EXERCISE INSTRUCTIONS
Only the lines from the beginning of the data below through the line containing "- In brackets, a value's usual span" belong in the response, each copied exactly.

DATASET EXCERPT
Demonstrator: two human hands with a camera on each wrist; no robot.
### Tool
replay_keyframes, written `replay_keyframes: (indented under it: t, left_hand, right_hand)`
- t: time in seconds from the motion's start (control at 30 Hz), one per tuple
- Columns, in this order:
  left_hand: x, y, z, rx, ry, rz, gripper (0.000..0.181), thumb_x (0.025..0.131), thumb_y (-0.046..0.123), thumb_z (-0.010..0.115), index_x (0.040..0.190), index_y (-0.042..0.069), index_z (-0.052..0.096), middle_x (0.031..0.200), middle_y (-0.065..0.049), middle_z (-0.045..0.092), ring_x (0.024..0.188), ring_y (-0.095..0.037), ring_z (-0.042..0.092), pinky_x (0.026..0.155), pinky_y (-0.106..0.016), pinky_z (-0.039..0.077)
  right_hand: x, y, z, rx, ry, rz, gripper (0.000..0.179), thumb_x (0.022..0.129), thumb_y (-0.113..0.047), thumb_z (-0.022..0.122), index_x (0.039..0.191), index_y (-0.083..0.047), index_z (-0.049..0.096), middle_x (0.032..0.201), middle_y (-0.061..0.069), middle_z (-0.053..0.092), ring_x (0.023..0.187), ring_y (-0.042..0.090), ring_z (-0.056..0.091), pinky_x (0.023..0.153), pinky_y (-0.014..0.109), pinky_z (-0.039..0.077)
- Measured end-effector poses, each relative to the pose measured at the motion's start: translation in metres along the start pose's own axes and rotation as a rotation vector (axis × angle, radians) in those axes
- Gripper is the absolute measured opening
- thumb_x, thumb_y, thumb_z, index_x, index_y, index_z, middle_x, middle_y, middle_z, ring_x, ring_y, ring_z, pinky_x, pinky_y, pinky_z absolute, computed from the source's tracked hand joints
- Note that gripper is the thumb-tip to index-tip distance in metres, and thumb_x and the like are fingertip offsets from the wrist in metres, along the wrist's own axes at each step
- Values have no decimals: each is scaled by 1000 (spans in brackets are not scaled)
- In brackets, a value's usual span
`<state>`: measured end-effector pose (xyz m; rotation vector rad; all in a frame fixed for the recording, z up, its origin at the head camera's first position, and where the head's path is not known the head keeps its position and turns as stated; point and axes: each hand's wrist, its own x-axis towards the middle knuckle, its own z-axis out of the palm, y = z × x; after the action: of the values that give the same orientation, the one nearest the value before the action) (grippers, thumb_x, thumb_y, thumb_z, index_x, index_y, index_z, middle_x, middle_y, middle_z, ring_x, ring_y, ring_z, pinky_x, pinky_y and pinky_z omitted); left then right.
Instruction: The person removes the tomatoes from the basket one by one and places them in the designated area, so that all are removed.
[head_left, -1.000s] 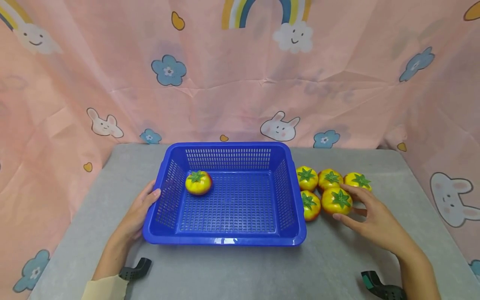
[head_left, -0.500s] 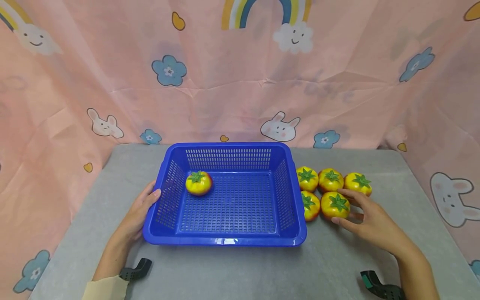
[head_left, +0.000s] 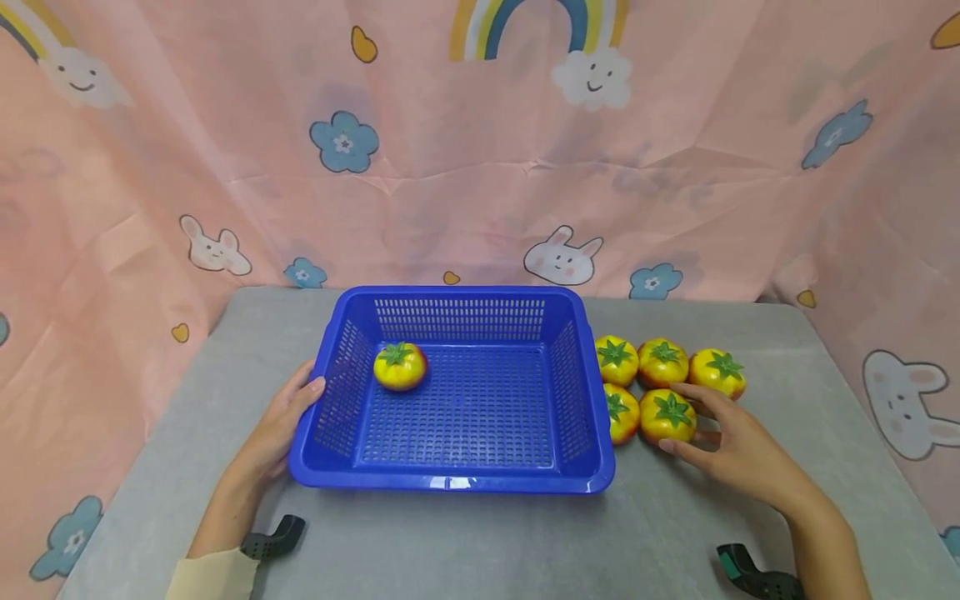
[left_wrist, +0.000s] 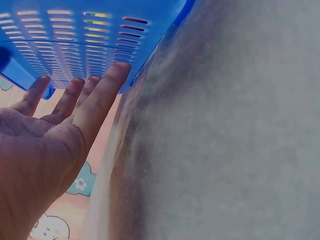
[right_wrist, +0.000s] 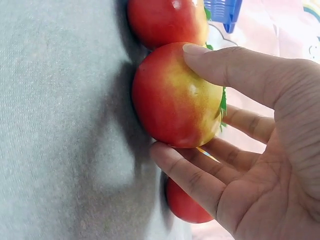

RESULT OF THIS TASK
Demonstrator: two human hands with a camera on each wrist; no robot.
### Tool
replay_keyframes, written `replay_keyframes: (indented under it: t, left_hand, right_hand)`
- t: time in seconds from the motion's start (control at 30 Hz), one per tuple
- Columns, in this order:
  left_hand: x, y, z, rx, ry, rz, gripper (0.000..0.181), thumb_x (0.025..0.131), thumb_y (-0.046..0.123), thumb_z (-0.010..0.115), index_x (0.040..0.190), index_y (-0.042..0.069), index_z (-0.052..0.096), middle_x (0.031..0.200), middle_y (-0.065..0.049), middle_z (-0.045..0.092), ring_x (0.024..0.188), ring_y (-0.095..0.037), ring_z (-0.042..0.092), pinky_x (0.026..0.155), pinky_y (-0.106..0.016), pinky_z (-0.039..0.077)
  right_hand: x, y, z, rx, ry, rz, gripper (0.000..0.179), thumb_x (0.022..0.129), thumb_y (-0.113..0.047), thumb_z (-0.022..0.122), index_x (0.039..0.191), index_y (-0.083..0.047), index_z (-0.049..0.096), middle_x (0.032..0.201), middle_y (-0.061..0.069), middle_z (-0.053..0.092), ring_x (0.023..0.187), ring_y (-0.042..0.090), ring_z (-0.056..0.091), pinky_x (0.023..0.153), pinky_y (-0.014..0.109), pinky_z (-0.039..0.077)
- Measured end-effector poses, each relative to the pose measured at the motion's start: translation in metres along the start pose's own axes and rotation as a rotation vector (axis × angle, radians) in those axes
- Gripper is the absolute measured opening
- thumb_x, thumb_y, thumb_z, index_x, index_y, index_z, middle_x, middle_y, middle_z, ring_x, ring_y, ring_z, pinky_x, pinky_y, pinky_z absolute, computed from the source's tracked hand joints
- Note that gripper is the thumb-tip to index-tip distance in metres, and thumb_x and the like are fingertip offsets from the wrist in metres, along the wrist's own axes at each step
- Values have no decimals: each is scaled by 1000 (spans in brackets are not scaled)
- In brackets, a value's usual span

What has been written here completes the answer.